Battlecast presented by Meltdown Comics
Welcome to another super duper out of control exciting edition of Battlecast presented by the super duper out of control awesome Meltdown Comics! We warned you to watch Stranger Things like a million times so hopefully you did that because (Dan) picked the electrokinetic wunderkind Elle/11 from Stranger Things as his character for this week. Dirk's been playing a lot of No Man's Sky so he went with the mysterious explorer and protagonist, The Traveler. James's ceremonial wheel spin landed us in the store from Sausage Party. Dope. Your mom should have taught you this, but always wipe from front to Battlecast.

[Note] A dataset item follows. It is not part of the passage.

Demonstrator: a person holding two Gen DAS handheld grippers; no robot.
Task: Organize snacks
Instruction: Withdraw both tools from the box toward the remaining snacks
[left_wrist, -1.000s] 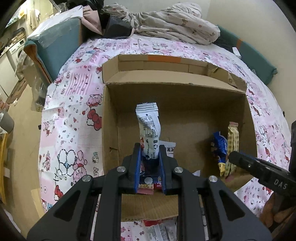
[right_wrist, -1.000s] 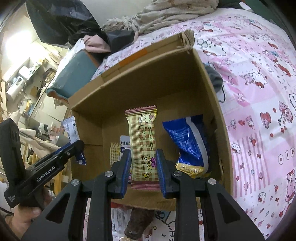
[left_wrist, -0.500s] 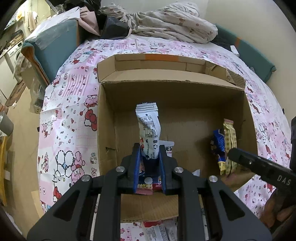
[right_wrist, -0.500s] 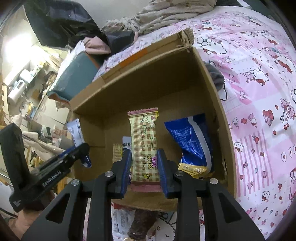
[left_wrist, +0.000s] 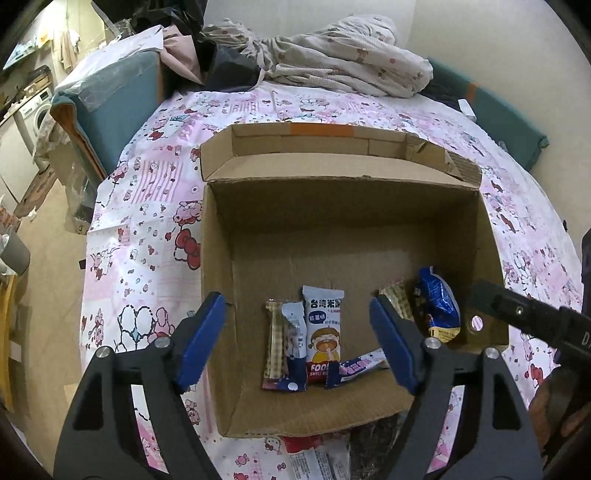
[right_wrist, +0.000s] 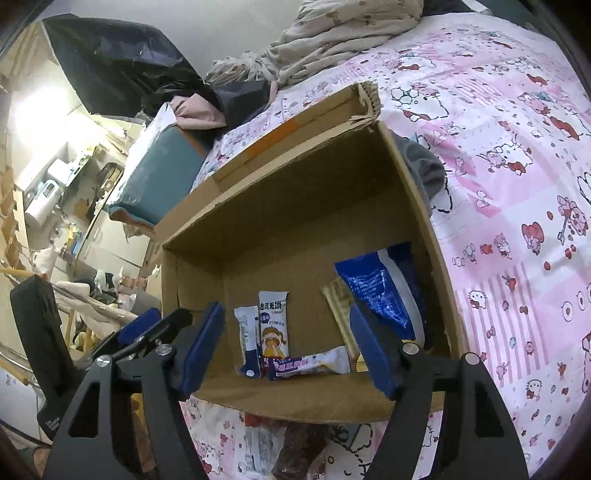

Warning: EVERY SPOILER EVER. You've been warned. <3 <3 <3 Thanks for listening, thanks for telling a friend, thanks for rating us on iTunes, and thanks for being a drunk Tijuana stupor. <3 <3 <3
Direct download: V02E03_11_vs_The_Traveler.mp3
Category:general -- posted at: 9:51pm PST

There's a glitch in the mainframe of the internet that is allowing us to stay on Meltdown's network and also causes some of the gyms in Pokemon Go to turn yellow. We have our top scientists looking into it.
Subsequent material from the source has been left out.